Co-authored by first time contributor Colin Bortner
The Internet Security Alliance released a report, “Implementing the Obama Cyber Security Strategy via the ISA Social Contract Model,” yesterday responding to Obama administration’s Cyber Space Policy Review. The report takes a broad view of cybersecurity and tackles everything from information sharing to securing the IT supply chain, but its most substantive proposal is a public private-model to enhance cybersecurity though market incentives.
The report strives to align the President’s Cyber Space Policy Review, completed in May, with points raised in the the Cyber Security Social Contract: Recommendations for the Obama Administration, published by ISA a year ago. As noted by ISA then, the social contract:
is essentially a deal between industry and government wherein both entities agree to provide services and receive benefits resulting in a larger social good.
The social contract ISA is proposing is based on the agreement between government and the utilities in the early 20th century which had the goal of providing universal phone, power and light service to Americans. That model worked.
The Contract had two key elements:
“First is the realization that cyber security is not a purely technical problem. Rather, cyber security is an enterprise-wide risk management problem which must be understood as much for its economic perspectives as for its technical issues.”
“The second key element is that, at this point, government’s primary role ought to be to encourage the investment required to implement the standards, practices, and technologies that have already been shown to be effective in improving cyber security.”
The public-private model outlined in the report released yesterday calls for the establishment a family of incentives and a body charged with evaluating and grading security certifications. The various grades of certification would be mapped to the various incentives so that certification x would yield incentive a, while certification y would yield incentive b.
The incentives that ISA suggests include basic tax incentives, access to Federal grants, participation in Federal procurement, a Cyber Safety Act (modeled after the Safety Act providing limited liability in the case of a cyber incident), and national awards for cybersecurity, among other recomendations. ISA envisions the certification to be a stamp of compliance with an established open standard, such as those developed and maintained by ISO and NIST, or a proprietary, sector-specific certification, such as PCI-DSS for the payments industry.

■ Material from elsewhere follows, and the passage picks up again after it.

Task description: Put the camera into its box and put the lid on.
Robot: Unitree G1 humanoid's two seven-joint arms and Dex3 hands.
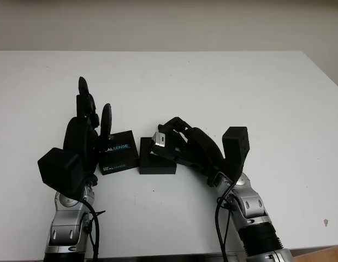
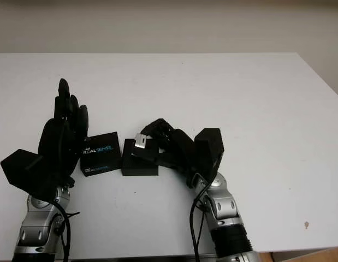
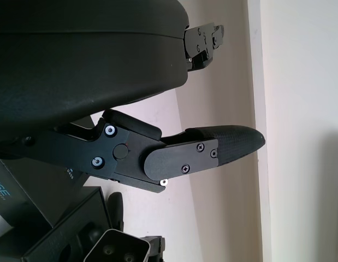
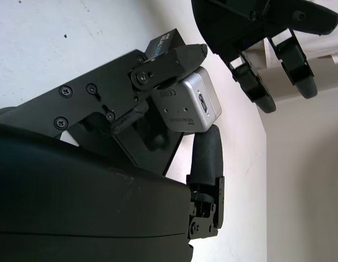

The model aims to accommodate an ecosystem of certifications that are both tailored to fit the needs of different industries or organizations and which provide different levels of security at different costs (and rewards). ISA predicts that this would create a competitive marketplace of Federally-blessed certification organizations that compete to win access to greater incentives for their customers at lower costs.
The ISA Report largely reiterates the views advocated by ISA over the last several years. As a non-profit collaboration between the Electronic Industries Alliance (EIA), a federation of trade associations, and Carnegie Mellon University’s CyLab, ISA represents corporate interests from the Defense & Aerospace, Banking & Financial, Food Service, Entertainment, Telecommunications and Manufacturing industries. Focusing on the Internet economy sectors, it makes sense that ISA would promote insurance and incentives over pure regulation.
Unfortunately, without high-level leadership in the White House on cybersecurity, a review of ISA’s and others views and proposals are lagging. The Department of Homeland Security, led by Rand Beers, Phil Reitinger, and Greg Schaffer in the National Protection and Programs Directorate (NPPD), is getting its house in order and making headway on DHS’s efforts to better streamline and secure government systems. Hopefully, with the new Assistant Secretary of Private Sector Douglas Smith, the folks at NPPD can strengthen their public-private sector outreach. That will only be 1/2 the puzzle, however, if they do not have a strong advocate in the White House for their operational and policy efforts.